Hello,
Not really sure what to say here that doesn’t sound like an AA introduction!
I’m booked in for the gastric sleeve in April 7 with Dr Jorgensen. I only found out about GS a few weeks ago when I went to see about lap band surgery. I had been for info sessions a few years ago and I don’t think the sleeve was presented as an option , or if it was it wasn’t the thing that stuck in my mind. Anyway I didn’t end up going ahead with it then because I decided I deserved one last real try to get my life back before I resorted to surgery. I joined up with a personal trainer and have lost a fair amount of weight since then (30kg), but I’m still struggling with an additional maybe 60-70kg to lose. Current weight is 140kg and a BMI of around 50 (I think). Anyway I’m generally a very private person about any personal struggles that have to do with health, and so I’ve written this post about three times and it’s still giving me chills…

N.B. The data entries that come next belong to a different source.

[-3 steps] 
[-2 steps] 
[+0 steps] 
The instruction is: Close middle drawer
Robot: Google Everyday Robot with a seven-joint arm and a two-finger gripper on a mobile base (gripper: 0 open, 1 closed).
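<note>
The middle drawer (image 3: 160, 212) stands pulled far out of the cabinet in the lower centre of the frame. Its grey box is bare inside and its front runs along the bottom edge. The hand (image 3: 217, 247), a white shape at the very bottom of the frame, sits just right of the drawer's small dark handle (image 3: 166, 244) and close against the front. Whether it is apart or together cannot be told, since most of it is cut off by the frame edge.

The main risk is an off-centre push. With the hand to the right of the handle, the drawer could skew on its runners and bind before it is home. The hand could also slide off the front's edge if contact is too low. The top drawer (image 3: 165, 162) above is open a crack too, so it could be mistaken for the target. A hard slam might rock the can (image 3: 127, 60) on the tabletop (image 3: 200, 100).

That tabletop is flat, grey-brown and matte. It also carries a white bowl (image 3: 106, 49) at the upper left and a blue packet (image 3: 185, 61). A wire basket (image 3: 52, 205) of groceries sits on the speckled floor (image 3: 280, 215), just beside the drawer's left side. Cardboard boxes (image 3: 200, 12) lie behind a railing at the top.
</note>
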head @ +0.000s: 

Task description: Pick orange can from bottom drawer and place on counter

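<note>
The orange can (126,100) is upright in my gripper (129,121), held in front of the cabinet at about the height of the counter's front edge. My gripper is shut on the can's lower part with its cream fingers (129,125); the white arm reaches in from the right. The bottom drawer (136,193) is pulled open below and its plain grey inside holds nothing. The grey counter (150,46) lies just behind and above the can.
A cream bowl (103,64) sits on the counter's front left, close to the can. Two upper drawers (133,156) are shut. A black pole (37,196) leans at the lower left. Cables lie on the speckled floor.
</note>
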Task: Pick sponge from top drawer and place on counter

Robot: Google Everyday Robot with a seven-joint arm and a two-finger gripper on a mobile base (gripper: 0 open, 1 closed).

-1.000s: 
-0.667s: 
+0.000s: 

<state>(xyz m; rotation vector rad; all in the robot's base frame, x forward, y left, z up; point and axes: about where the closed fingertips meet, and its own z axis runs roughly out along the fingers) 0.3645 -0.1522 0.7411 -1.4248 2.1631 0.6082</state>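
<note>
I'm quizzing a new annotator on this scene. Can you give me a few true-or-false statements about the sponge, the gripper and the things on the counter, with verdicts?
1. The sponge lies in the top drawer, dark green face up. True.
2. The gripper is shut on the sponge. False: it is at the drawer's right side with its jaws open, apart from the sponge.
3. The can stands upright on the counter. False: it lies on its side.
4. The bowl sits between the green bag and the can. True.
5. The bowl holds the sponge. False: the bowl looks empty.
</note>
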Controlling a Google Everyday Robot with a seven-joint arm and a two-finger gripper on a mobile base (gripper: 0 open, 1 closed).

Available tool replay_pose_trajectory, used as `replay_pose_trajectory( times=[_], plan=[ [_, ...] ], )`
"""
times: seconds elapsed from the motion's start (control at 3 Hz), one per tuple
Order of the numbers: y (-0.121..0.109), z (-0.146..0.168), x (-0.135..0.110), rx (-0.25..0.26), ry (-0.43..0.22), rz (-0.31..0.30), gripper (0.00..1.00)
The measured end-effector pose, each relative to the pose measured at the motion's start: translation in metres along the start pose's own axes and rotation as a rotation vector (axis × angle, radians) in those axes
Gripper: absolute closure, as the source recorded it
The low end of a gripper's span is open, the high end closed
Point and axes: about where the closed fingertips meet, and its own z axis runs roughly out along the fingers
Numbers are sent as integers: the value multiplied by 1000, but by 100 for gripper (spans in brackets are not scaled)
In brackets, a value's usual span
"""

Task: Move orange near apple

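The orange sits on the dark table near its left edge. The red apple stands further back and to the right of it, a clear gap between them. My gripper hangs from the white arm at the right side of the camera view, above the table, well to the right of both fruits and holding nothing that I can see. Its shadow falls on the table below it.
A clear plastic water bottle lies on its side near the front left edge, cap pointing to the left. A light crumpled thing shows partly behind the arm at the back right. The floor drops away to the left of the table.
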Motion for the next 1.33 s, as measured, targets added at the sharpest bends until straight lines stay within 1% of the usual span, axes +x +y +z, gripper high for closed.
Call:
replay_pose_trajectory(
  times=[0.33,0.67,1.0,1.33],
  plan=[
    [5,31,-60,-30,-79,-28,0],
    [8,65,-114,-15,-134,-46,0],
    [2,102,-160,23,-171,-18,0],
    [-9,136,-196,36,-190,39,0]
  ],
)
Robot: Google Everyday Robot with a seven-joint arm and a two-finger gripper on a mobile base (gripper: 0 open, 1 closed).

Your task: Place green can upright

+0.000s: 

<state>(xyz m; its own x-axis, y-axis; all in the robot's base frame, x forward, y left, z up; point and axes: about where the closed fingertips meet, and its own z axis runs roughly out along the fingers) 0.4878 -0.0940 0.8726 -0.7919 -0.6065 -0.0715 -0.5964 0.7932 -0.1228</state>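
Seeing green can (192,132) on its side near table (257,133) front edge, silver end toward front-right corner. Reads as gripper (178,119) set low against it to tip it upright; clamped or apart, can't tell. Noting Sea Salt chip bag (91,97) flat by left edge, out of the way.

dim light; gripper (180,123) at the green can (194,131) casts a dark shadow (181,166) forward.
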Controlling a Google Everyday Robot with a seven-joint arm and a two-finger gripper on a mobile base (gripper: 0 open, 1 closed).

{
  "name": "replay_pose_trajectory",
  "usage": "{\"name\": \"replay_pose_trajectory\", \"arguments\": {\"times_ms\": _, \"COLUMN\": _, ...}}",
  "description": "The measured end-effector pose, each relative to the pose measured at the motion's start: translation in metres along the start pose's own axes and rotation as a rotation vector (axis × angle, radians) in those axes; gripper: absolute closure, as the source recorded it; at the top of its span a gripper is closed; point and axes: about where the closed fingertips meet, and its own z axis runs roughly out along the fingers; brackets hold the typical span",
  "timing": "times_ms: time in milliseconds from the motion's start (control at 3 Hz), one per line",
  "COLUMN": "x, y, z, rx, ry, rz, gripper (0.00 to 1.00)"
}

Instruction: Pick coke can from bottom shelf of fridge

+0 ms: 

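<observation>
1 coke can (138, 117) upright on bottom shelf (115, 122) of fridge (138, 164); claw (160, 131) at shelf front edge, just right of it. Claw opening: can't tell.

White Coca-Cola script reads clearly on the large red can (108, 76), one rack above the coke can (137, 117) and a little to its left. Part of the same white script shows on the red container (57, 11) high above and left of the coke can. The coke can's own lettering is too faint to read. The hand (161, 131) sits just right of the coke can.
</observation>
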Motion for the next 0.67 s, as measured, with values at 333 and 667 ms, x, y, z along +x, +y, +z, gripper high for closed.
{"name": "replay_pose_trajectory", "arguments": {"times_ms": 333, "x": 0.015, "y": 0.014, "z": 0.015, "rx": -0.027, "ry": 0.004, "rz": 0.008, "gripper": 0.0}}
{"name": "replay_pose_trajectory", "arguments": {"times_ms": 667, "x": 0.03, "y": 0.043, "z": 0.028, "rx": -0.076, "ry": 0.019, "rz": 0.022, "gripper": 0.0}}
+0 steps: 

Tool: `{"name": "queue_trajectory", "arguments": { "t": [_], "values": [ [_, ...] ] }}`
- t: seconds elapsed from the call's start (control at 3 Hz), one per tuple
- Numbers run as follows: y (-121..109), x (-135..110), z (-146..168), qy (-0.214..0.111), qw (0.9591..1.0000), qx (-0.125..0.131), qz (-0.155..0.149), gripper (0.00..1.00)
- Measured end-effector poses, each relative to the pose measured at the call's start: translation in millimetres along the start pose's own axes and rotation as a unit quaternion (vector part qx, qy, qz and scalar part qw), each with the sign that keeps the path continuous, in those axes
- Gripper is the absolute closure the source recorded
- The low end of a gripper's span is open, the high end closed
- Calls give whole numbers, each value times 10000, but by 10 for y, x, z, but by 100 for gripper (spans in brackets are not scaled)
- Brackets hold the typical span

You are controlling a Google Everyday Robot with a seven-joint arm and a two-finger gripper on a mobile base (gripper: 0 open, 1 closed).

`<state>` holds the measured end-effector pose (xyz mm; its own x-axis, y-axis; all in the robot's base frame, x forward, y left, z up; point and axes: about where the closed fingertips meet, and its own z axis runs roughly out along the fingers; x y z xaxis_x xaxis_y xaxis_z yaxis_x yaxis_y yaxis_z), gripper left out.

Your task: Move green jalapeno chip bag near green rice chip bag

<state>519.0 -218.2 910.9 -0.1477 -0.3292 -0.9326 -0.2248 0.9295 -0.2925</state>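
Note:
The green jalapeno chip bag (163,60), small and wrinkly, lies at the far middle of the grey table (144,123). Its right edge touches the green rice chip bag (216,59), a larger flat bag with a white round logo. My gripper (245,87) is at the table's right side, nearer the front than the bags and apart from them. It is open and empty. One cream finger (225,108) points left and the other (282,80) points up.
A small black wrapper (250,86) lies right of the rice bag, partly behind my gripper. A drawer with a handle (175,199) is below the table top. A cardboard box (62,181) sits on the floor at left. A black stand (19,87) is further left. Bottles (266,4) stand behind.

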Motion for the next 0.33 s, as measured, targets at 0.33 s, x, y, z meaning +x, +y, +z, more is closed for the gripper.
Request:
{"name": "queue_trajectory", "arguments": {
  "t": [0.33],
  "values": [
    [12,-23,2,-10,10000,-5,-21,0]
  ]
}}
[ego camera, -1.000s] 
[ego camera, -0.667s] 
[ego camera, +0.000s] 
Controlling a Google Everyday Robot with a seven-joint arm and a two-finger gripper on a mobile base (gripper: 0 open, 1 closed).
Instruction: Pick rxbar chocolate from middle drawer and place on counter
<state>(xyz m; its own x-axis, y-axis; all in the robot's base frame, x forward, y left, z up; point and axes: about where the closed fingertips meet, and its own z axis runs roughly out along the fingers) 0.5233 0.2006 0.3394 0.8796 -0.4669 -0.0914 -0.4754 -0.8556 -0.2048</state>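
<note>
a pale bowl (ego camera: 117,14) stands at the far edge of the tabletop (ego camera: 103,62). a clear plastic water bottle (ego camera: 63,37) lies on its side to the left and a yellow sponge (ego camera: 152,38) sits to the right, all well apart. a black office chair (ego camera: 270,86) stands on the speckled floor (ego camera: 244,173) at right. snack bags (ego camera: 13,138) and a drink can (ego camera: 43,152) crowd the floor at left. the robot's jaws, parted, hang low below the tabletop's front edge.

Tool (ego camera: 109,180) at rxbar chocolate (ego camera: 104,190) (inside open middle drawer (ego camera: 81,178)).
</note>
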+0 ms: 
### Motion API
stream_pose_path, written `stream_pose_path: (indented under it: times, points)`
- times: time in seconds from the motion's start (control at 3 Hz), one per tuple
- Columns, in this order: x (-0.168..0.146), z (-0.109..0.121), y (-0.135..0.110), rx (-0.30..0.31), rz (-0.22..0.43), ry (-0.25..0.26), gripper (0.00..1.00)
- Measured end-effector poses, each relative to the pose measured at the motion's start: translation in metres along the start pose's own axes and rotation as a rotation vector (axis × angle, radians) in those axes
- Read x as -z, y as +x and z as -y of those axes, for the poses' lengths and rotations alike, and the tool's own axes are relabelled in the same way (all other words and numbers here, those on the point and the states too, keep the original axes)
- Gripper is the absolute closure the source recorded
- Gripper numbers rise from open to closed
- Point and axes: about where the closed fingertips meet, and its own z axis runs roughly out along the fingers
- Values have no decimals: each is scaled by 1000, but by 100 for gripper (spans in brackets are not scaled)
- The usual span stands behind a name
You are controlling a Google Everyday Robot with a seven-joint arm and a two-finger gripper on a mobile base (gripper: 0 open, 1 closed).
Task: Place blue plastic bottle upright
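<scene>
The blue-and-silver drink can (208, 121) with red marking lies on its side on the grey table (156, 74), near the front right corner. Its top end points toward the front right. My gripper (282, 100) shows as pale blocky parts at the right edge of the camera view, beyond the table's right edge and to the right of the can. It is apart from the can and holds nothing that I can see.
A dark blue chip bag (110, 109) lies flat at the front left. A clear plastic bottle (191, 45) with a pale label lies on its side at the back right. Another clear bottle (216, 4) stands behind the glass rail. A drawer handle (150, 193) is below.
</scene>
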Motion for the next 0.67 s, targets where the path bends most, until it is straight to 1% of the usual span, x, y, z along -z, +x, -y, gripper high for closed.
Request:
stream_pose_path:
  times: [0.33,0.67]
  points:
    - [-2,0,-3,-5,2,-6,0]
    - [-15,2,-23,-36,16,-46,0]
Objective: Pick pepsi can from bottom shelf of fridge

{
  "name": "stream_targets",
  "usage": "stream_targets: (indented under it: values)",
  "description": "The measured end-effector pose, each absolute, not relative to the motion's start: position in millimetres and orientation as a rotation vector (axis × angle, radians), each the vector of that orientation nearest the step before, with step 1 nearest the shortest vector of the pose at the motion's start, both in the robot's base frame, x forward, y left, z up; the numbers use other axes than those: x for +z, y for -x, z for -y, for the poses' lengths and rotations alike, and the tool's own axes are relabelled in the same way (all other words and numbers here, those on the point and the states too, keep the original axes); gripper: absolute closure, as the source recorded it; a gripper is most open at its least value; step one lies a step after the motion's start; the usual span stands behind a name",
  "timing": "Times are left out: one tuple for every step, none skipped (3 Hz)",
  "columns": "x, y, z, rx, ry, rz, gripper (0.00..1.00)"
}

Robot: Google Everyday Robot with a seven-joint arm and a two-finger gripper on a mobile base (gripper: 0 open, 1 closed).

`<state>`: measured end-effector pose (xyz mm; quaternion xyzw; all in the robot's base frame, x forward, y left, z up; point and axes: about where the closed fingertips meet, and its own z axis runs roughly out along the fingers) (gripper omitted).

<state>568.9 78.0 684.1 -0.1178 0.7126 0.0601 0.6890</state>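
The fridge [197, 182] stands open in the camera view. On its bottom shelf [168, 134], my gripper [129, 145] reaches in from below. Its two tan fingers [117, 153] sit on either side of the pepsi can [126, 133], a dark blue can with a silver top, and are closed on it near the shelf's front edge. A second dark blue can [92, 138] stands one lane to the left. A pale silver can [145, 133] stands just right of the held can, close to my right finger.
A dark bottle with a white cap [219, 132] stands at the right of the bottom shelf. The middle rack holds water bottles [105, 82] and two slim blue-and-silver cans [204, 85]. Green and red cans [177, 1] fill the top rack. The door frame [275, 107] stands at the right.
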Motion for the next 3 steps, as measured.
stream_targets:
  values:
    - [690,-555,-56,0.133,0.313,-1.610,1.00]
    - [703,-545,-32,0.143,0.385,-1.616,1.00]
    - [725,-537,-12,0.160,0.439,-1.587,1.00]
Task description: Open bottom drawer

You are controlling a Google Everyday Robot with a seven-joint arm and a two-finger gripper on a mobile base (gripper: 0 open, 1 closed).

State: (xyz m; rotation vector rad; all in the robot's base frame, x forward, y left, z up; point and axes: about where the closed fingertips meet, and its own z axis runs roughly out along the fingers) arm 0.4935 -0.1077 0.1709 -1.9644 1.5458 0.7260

Anyway I am glad I’m booked in and even though I am still doing research I am almost 99% sure it’s the right decision. One thing I hope to learn from the many people on this board; what is life after the sleeve really like. I don’t mean in the recovery from surgery but I mean six months after surgery is it possible to sit down to a meal with colleagues and be able to ‘hide’ that you have had the operation, or are you destined to disclose this repeatedly because it is that far removed from ‘normal’ eating/drinking habits.
The thing that is pushing me to this more than just the health and cosmetic benefits is the improvement in life experience. So many things I am dying to do before MS (possibly) disables me are dependant upon me being fit enough to participate!
I want to learn to scuba dive, go running outside (instead of hiding on a treadmill in my garage!), go swimming without having an anxiety attack because people are “looking” at me, climb a mountain and ride a horse! I am sure others have lists like this – I think I saw a book recently called something like ‘the bucket list’ (things to do before you kick the bucket). I think I’ve always had a list like this but it just seemed like dreams with very little possibility of becoming reality. Though I am very nervous about this surgery, each day closer I am starting to believe I am actually making plans not just dreams!
Even though writing a novel may be on my bucket list, I will not make this post the beginning so I will stop now!
Hope to get to know many of you as I join this journey!